> [Action item]
Starting with the line that contains "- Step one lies" and stopping after the line that contains "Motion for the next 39", copy the entries below exactly. Include nothing else.
------------------------------------------------
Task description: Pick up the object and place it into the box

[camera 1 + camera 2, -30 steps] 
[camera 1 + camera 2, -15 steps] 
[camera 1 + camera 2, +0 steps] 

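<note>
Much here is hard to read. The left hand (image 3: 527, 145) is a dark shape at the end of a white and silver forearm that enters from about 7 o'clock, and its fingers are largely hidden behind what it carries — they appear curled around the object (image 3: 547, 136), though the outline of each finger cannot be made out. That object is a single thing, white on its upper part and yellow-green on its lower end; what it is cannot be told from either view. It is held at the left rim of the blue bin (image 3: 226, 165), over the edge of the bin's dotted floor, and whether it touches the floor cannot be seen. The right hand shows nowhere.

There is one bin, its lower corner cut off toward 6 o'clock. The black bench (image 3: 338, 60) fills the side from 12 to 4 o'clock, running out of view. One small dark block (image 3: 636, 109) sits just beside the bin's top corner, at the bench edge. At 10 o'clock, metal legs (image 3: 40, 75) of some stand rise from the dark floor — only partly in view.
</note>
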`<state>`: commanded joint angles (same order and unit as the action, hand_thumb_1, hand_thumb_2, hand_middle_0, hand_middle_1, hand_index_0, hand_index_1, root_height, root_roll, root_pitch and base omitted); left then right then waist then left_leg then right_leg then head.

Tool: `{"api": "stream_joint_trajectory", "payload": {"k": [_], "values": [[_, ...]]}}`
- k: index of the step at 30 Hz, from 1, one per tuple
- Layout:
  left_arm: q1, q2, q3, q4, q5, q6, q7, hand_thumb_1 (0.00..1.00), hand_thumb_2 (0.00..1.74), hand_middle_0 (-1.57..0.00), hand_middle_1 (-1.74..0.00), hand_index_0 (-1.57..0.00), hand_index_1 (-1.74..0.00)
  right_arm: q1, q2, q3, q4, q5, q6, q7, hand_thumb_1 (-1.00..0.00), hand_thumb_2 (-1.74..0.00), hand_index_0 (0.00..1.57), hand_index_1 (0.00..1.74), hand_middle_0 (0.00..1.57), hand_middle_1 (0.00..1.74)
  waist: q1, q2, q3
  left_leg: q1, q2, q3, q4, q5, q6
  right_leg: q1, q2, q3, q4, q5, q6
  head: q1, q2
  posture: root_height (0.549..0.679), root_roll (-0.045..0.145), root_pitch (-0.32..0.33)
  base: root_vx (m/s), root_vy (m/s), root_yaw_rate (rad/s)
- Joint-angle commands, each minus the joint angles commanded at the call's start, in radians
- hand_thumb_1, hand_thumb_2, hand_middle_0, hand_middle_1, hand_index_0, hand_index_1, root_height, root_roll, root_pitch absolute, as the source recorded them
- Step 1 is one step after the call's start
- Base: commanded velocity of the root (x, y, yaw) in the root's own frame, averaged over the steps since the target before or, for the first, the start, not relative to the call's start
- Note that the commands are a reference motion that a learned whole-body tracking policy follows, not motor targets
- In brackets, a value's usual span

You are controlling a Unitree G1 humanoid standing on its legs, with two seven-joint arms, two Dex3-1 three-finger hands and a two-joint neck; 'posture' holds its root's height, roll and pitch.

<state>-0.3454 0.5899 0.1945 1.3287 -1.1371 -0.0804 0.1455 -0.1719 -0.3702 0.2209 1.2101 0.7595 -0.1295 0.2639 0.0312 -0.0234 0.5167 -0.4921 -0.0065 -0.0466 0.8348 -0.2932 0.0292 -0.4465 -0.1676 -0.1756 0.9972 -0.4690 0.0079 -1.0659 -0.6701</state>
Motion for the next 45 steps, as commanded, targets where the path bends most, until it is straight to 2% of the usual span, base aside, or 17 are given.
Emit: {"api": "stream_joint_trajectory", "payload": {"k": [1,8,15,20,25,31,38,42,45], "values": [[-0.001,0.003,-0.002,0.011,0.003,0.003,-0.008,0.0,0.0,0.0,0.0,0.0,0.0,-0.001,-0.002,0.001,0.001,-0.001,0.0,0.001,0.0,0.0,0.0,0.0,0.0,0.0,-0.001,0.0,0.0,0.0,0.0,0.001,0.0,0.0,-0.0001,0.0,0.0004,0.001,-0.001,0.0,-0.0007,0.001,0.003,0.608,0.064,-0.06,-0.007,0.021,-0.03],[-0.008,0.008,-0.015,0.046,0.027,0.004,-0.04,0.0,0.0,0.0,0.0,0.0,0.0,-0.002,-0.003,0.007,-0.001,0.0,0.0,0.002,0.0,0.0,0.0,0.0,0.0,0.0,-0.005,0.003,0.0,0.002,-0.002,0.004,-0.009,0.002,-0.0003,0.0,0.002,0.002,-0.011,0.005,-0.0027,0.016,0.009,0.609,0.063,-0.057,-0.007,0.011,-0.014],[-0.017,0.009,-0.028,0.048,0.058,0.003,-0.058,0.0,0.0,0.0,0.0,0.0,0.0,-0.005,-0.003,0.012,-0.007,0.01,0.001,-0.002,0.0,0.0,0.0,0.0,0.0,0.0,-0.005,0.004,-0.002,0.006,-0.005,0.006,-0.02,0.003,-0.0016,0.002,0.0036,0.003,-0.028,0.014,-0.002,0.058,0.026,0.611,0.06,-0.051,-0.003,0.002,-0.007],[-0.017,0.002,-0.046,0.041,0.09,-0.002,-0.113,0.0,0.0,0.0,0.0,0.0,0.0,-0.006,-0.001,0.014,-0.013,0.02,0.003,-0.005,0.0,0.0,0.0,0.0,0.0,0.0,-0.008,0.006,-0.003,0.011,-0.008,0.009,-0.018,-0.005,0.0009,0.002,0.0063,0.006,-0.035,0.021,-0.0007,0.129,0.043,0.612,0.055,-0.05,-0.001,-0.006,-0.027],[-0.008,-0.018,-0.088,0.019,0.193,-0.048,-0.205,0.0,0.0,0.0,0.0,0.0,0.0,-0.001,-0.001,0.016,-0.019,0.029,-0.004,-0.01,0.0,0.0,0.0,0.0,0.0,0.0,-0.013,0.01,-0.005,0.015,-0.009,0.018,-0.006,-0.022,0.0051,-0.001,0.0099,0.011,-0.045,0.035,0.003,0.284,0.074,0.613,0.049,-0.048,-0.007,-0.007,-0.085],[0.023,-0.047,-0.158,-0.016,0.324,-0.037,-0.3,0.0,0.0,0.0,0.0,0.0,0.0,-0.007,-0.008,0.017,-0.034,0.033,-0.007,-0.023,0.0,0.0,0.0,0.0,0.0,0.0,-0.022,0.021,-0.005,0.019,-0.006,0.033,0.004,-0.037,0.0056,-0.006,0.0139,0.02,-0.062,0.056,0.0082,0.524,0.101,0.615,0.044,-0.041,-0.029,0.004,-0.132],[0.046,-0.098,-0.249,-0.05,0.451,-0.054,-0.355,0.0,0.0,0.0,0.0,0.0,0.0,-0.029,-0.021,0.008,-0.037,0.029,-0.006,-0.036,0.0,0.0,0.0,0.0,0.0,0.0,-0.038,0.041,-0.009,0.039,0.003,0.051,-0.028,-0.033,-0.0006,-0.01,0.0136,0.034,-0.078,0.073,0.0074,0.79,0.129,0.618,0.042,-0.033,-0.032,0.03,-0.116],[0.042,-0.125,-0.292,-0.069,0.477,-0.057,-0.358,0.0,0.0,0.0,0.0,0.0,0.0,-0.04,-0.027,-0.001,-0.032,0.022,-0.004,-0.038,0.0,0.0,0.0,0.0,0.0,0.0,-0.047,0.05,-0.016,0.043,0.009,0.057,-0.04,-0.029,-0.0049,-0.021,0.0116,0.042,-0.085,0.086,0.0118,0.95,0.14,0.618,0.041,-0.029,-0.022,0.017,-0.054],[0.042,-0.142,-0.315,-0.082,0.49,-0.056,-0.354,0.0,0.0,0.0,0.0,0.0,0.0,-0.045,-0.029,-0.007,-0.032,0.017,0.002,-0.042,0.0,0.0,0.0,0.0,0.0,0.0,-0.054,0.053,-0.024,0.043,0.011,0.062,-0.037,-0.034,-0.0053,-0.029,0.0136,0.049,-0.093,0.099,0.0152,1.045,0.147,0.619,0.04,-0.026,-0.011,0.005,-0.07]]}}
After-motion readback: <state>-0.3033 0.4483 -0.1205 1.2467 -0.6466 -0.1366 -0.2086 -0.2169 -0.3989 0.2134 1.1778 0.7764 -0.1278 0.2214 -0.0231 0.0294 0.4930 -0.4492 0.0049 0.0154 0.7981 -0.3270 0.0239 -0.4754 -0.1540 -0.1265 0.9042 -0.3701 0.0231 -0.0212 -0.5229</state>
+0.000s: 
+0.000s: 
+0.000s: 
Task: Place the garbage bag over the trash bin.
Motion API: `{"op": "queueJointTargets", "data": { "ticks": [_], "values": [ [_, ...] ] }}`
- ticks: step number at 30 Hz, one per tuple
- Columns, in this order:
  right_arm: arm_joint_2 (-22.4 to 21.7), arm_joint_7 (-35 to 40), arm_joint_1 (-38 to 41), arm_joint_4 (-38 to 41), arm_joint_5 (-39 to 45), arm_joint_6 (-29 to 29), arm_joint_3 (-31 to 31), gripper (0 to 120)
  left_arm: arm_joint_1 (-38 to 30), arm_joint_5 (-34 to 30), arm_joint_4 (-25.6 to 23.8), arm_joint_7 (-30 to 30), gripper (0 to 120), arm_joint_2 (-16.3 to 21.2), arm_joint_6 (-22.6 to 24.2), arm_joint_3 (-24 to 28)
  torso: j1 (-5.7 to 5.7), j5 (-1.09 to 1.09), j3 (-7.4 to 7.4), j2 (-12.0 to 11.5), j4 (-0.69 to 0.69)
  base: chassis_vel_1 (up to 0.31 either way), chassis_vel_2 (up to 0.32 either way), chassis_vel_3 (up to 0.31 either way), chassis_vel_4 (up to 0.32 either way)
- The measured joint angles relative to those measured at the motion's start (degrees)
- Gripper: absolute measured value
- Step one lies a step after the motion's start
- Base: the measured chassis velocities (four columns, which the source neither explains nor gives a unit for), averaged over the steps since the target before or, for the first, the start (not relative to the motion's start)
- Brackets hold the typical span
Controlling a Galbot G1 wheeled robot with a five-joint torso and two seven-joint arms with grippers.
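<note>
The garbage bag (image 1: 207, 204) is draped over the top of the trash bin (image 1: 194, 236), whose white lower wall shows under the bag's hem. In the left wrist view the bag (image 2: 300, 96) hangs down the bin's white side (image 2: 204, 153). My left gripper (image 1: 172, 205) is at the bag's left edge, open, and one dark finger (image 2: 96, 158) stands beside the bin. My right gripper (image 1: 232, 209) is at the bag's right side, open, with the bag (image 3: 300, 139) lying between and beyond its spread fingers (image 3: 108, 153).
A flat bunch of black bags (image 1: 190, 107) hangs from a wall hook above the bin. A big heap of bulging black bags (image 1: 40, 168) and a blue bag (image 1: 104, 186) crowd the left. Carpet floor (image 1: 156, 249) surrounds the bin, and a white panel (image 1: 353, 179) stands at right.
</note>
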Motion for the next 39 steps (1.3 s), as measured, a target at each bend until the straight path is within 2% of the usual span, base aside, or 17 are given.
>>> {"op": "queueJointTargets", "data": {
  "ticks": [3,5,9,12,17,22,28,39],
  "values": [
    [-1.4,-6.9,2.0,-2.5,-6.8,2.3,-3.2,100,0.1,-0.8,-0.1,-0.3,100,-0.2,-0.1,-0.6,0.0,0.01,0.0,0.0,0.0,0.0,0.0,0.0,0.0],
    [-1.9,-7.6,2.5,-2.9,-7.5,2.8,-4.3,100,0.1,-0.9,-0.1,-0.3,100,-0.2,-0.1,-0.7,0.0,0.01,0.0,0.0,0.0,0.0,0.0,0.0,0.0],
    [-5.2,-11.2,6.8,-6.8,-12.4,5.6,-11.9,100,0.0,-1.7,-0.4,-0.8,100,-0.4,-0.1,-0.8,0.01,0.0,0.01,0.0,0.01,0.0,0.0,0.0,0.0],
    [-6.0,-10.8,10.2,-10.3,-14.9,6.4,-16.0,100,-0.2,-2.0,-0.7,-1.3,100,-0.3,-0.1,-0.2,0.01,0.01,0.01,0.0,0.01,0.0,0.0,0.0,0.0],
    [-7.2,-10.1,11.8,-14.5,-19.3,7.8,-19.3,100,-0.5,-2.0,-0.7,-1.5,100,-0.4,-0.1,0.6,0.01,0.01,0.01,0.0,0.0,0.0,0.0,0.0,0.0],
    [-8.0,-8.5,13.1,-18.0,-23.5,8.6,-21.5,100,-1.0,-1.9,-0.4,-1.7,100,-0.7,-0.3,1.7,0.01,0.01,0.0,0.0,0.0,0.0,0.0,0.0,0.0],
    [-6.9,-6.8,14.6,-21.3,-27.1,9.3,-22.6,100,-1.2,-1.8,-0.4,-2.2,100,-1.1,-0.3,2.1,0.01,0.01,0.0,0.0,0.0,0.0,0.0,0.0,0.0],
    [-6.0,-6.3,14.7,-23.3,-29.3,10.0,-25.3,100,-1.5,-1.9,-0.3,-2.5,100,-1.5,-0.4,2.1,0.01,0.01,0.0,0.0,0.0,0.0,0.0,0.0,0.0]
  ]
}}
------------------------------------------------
> [Solved problem]
- Step one lies a step after the motion's start
- Base: the measured chassis velocities (four columns, which the source neither explains nor gives a unit for), averaged over the steps since the target before or, for the first, the start (not relative to the motion's start)
- Brackets hold the typical span
Controlling a Galbot G1 wheeled robot with a five-joint torso and two seven-joint arms with grippers.
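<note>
The garbage bag (image 1: 207, 204) is draped over the top of the trash bin (image 1: 194, 236), whose white lower wall shows under the bag's hem. In the left wrist view the bag (image 2: 300, 96) hangs down the bin's white side (image 2: 204, 153). My left gripper (image 1: 172, 205) is at the bag's left edge, open, and one dark finger (image 2: 96, 158) stands beside the bin. My right gripper (image 1: 232, 209) is at the bag's right side, open, with the bag (image 3: 300, 139) lying between and beyond its spread fingers (image 3: 108, 153).
A flat bunch of black bags (image 1: 190, 107) hangs from a wall hook above the bin. A big heap of bulging black bags (image 1: 40, 168) and a blue bag (image 1: 104, 186) crowd the left. Carpet floor (image 1: 156, 249) surrounds the bin, and a white panel (image 1: 353, 179) stands at right.
</note>
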Motion for the next 39 steps (1.3 s), as measured, a target at each bend until the straight path is within 2% of the usual span, base aside, or 17 are given.

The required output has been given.